Common terminology

This section provides some general Op definition and usage rules.

The QNN Ops are defined in QNN Operation Definitions.

Operation definition rules

For each operation:

  • Input tensors are defined in a list. Each has a designated index.

  • Output tensors are defined in a list. Each has a designated index.

  • Output tensors cannot be static.

  • Parameters are named and do not need to be ordered.

Each tensor has a data format that can be expressed via the field Qnn_TensorDataFormat_t in Qnn_Tensor_t. Generally, tensors are n-dimensional and formatted in memory as flat buffers, where the last dimension varies the fastest. The flat format of a tensor is supported by all backends, and each backend may optionally provide a list of other data formats that it supports. Backends advertise their specific support level details via general/api:Backend Supplements.

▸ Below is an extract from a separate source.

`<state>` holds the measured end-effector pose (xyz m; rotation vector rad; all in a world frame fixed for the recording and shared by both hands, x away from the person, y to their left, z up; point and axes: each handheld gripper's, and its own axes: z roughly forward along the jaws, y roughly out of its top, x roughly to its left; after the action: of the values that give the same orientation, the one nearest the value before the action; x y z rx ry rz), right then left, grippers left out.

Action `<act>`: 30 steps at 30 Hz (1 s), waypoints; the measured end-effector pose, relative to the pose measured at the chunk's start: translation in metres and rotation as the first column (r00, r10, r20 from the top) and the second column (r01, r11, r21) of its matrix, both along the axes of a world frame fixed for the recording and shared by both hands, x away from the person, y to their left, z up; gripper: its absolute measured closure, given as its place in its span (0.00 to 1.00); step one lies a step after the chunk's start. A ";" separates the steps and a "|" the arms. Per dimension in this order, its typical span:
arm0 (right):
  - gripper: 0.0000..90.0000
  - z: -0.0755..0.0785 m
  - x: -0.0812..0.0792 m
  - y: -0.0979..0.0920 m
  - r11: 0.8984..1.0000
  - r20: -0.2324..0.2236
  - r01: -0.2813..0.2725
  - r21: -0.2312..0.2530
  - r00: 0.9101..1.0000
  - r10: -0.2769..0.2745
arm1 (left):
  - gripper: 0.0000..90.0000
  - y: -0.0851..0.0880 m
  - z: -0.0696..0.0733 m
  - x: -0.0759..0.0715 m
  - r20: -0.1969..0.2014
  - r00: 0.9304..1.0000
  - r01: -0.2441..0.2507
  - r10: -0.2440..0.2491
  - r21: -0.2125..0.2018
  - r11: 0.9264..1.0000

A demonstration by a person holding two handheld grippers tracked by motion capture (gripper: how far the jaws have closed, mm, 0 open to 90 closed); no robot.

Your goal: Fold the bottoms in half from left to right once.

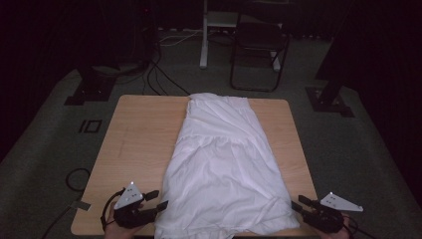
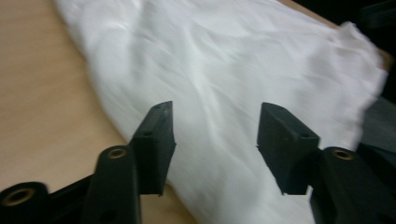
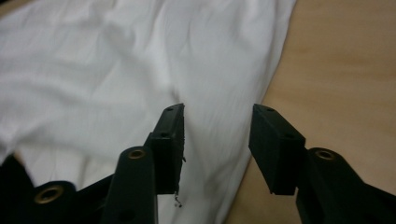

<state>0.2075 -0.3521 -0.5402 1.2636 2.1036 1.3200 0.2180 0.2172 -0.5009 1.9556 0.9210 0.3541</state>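
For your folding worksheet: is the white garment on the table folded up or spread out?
Spread out: the white garment lies lengthwise in a long, wrinkled layer down the wooden table, near end overhanging.

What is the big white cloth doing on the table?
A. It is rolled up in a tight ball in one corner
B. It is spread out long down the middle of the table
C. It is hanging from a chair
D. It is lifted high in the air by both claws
B: the white cloth lies flat along the middle of the wooden table, from the far edge to the near one.
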 end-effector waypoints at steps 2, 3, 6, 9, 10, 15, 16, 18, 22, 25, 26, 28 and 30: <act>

Input tensors, output tensors, and parameter properties are defined as follows:

  • Mandatory – true or false.

    • true means that the property is required and it cannot be omitted. This does not imply “must not be static”.

    • false means that the property is optional. If a tensor is optional, the client must mark the tensor type as QNN_TENSOR_TYPE_NULL, unless optional tensors are at the end of the list. If a parameter is optional, it is supported at least for the default value, and it can be omitted. If a tensor carries static data (such as weights and biases of an op), it must be marked to be of the QNN_TENSOR_TYPE_STATIC type. For any OpDef version, a backend will recognize all defined parameters and can choose to reject values it does not support, as documented in the backend specific Op definition supplement. The backend will error out when an unrecognized parameter name is provided.

  • Data type – one or more data types as defined by Qnn_DataType_t. Backend specific indicates that supported data types are identified in the backend specific Op definition supplement.

  • Shape – describes shape restrictions.

  • Default: – present for optional tensors or parameters.

Operations marked DEPRECATED are subject to removal in the future, after expiration of the deprecation period. The deprecation period is at least 60 days from announcement. Deprecation marking can be revoked.

Conventions

The following pseudo-functions are used throughout the operation definitions, and should be interpreted as indicated in this section.

bracket indexing

Bracket indexing (e.g., ‘in[i]’) refers to a member of a sequence, which may be the sequence of inputs or outputs of an operation, or the shape of a tensor. Indexing starts from 0.

floor(value)

The greatest integer less than or equal to value.

max(value1, value2, )

The greatest value amongst all arguments to the pseudo-function.

rank(tensor)

Refers to the rank, i.e., size of the runtime shape of the tensor.

shape(tensor)

Refers to the runtime shape of the tensor as a sequence of integer values.

size(tensor)

Refers to the number of elements in the tensor.

sum(var, expression)

The sum of a range of numerical values. var is used within expression to indicate the range from which values will be extracted, usually by indexing a collection established previously in the definition of the operation.

Element-wise operation rules

To perform element-wise operation on two input tensors, their dimensions must be compatible. Two dimensions are compatible when they are equal, or one of them is 1. The dimension that is equal to 1 is the one being broadcasted. The size of the output is the maximum size along each dimension of the input tensors.

Rank matching rules

For binary operations, the two input tensors do not need to have the same rank. The dimensions of the tensor with the lowest rank is 1-extended, starting with the trailing dimensions until the ranks are equal.

shape(in[0]) = [2, 5, 1, 3]
shape(in[1]) = [4, 1]
1-extended shape(in[1]) = [1, 1, 4, 1]
shape(out[0]) = [2, 5, 4, 3]

In some cases, only unidirectional broadcasting is allowed, e.g., from in[1] to in[0]. Refer to the backend supplement information for any possible backend specific limitations.

Operation configuration and tensor sizing notes

QNN graph nodes have fixed/static configuration, which means that no node configuration changes are allowed after node creation (i.e., after a graph has been finalized). Nodes are created/added to a graph based on a client-provided op configuration. The op configuration includes information about op parameters and shape, data, and tensor type of input/output tensors.

QNN tensor configuration provisions for dynamically-sized tensors. The Qnn_Tensor_t struct defines a dimensions field. During tensor creation and graph finalization, this field is interpreted as the tensor maximum dimensions. During graph execution, this field is interpreted as the current dimensions. The tensor current dimensions cannot exceed the tensor maximum dimensions. Dynamically-sized tensors are subject to QNN backend op support constraints.